Do i bother going into the deeper psychological interpretation of why the interaction was triggering for me? Or do I separate out the conversation into the more factual 'I wrote this because I wanted to know this, it surprised me when you said this because....I didn't mean to offend, sorry if I did... etc'

?
Is the agenda important?

(It may be, honest question.)

Because, if not? It’s ALSO perfectly okay to go in with no expectations, no agenda, and simply let things unfold naturally.

It’s useful to drill down, sometimes. It’s also useful not to talk everything to death, that doesn’t need to be.

So… my personal baseline… is how important is the agenda?
 
I think we're so far from each other's perspectives...
How about "I wonder how far we are from each other's perspectives?" Or "I wonder how he's thinking/feeling about all this?"

I totally get being worried about how to start. Remember, he does this stuff for a living and chances are really good he's been in similar situations before. There's a real good chance he's given thought to how to handle things too. You probably won't have to sort this out all by yourself.

I felt kind of the same way the session after I accused my T of lying to me. (Long story. A pretty big blow up. I don't think he was actually lying, he was just wrong......) Anyway, it was a big blow up and I was really dreading what was going to happen next. He always met me in the lobby & we walked back to his office together. As we were walking down the hallway, he asked how "we" were today. (Not something he would normally have said.) I asked if there WAS a "we". He smiled and said that, as far as he was concerned there was. Things moved on from there. It was fine. I think there's an excellent chance you're going to have a similar experience. (My fingers are officially crossed1)
 
I'd say that in a healthy conversation about solving a problem, both you and the other person should be doing 50% of the heavy lifting.

So how about letting T do his half of the heavy lifting and not "pre-planning" all of that? Allow the course of the conversation and the place the two of you end up unfold.

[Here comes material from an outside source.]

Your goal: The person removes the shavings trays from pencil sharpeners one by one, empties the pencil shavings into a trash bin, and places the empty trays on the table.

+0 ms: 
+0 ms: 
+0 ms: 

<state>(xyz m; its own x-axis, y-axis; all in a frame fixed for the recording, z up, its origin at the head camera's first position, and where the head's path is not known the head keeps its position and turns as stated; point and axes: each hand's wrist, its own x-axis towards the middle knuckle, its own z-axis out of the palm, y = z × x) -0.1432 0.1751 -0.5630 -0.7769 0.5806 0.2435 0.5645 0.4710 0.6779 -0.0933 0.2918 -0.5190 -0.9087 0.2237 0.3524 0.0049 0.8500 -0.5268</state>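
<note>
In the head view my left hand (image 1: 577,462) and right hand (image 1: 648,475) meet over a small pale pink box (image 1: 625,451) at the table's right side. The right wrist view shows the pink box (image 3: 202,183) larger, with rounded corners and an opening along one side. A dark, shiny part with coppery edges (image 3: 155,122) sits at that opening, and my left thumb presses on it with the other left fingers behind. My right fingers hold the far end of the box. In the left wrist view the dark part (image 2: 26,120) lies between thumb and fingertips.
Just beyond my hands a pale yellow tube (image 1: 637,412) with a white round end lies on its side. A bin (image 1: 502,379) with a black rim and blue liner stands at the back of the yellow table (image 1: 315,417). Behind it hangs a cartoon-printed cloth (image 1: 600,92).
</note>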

Plus, while T wasn't doing well initially with this topic, he seems to have "caught up" now (maybe he did some supervision on it... you know that thing were T's talk to a T who's their mentor about challenging dynamics in therapy...) so maybe you can even trust him to do 75% of the heavy lifting, given that's the nature of his job...?

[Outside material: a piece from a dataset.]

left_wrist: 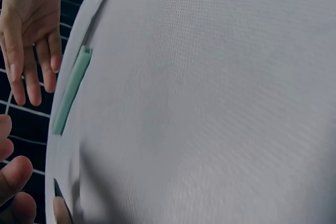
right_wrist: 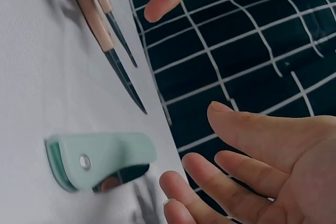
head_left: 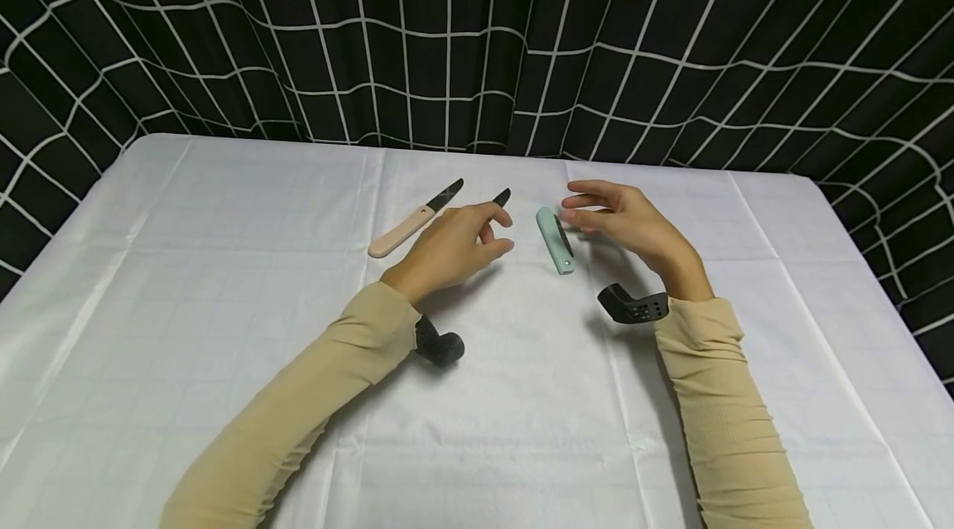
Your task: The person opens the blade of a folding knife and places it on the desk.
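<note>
- Just left of the left hand we see the first pink-handled knife [head_left: 402, 233]; its dark blade is bare and points away from the person; it lies flat, we think so that it rests steady unheld.
- We find the left hand [head_left: 453, 243] raised over the white cloth [head_left: 522, 396]; its thumb and fingers are apart, loosely bent, clamped on nothing we can see.
- Beneath and beyond that hand we make out the second pink-handled knife [head_left: 503, 199]; its blade is bare too, its tip aimed away from the person, perhaps for safety.
- Between the hands, just beside the right hand [head_left: 629, 223], lies the green folding knife [head_left: 555, 241]; its blade sits folded into the handle, probably to guard the edge.
- We see the right hand's fingers spread; they hover clear of the green folding knife, holding nothing.
</note>
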The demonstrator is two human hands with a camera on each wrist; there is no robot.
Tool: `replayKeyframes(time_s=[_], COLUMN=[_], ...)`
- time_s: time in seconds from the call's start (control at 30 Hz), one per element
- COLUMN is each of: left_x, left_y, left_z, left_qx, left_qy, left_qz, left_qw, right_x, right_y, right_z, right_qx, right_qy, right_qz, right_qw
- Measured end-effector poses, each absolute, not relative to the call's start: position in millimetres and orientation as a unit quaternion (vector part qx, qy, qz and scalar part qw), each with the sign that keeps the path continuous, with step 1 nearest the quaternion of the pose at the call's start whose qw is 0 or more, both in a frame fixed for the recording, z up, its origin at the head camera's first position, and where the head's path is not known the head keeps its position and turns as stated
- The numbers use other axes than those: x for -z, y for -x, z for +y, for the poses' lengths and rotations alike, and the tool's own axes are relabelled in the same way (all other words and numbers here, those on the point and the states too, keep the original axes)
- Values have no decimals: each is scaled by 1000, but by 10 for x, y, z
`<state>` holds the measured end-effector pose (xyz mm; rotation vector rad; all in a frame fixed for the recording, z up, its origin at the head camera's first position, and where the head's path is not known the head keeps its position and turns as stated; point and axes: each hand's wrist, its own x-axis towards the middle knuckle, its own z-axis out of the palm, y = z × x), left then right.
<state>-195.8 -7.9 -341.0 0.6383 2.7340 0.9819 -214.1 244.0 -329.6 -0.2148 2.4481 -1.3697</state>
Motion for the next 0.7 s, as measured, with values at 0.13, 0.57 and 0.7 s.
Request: replayKeyframes(time_s=[0.13, 0.57, 0.7], left_x=[3424, 3477, 3501], left_y=[1989, 2094, 2125], left_z=[-1, 214, 275], left_qx=[-333, -338, -338], left_qy=[-214, -210, -209], left_qz=[914, 910, 909], left_qw=[92, 116, 124], right_x=[3308, 3357, 3380], right_y=[2156, 2190, 2194], right_z=[2494, 2555, 2545], right_qx=[474, 409, 415], right_qy=[64, 57, 63], right_qz=[862, 896, 894], right_qw=[168, 161, 154])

You showing up, wanting to work, willing to compromise, willing to both speak up and listen, willing to problem-solve... that should be "plenty" in terms of achieving some kind of useful result...?

And maybe don't pressure yourself that it all has to be resolved within a 50 minute session? Maybe just do "whatever fits well" into 50 minutes and save the rest for next time?

I think we've moved on from the thing of you feeling like it's annoying to be paying for 50 minutes of "discussing an email misunderstanding"... I think we're now at a place where you're doing valuable work on conflict management, on speaking up and making yourself heard, on how to deal with misunderstandings, on trust, on repairs of relationship rutptures, etc, etc, etc... So well worth investing more than "just" one session, if that's how it unfolds.

And you being nervous is "good" - it means that you care about the outcome - it means that this T and the therapeutic relationship are valuable to you and therefore it means you're going to invest effort into resolving this well.
 
I’m in agreement with Friday, Scout & Ecdysis 😊

They’ve said it all a lot better than I ever could, but can you try just showing up, with no agenda, no pre planning, no going over how the conversation needs to go over and over in your head. Just relax about it, and go in & feel your way through it and let it happen naturally as it comes up between you.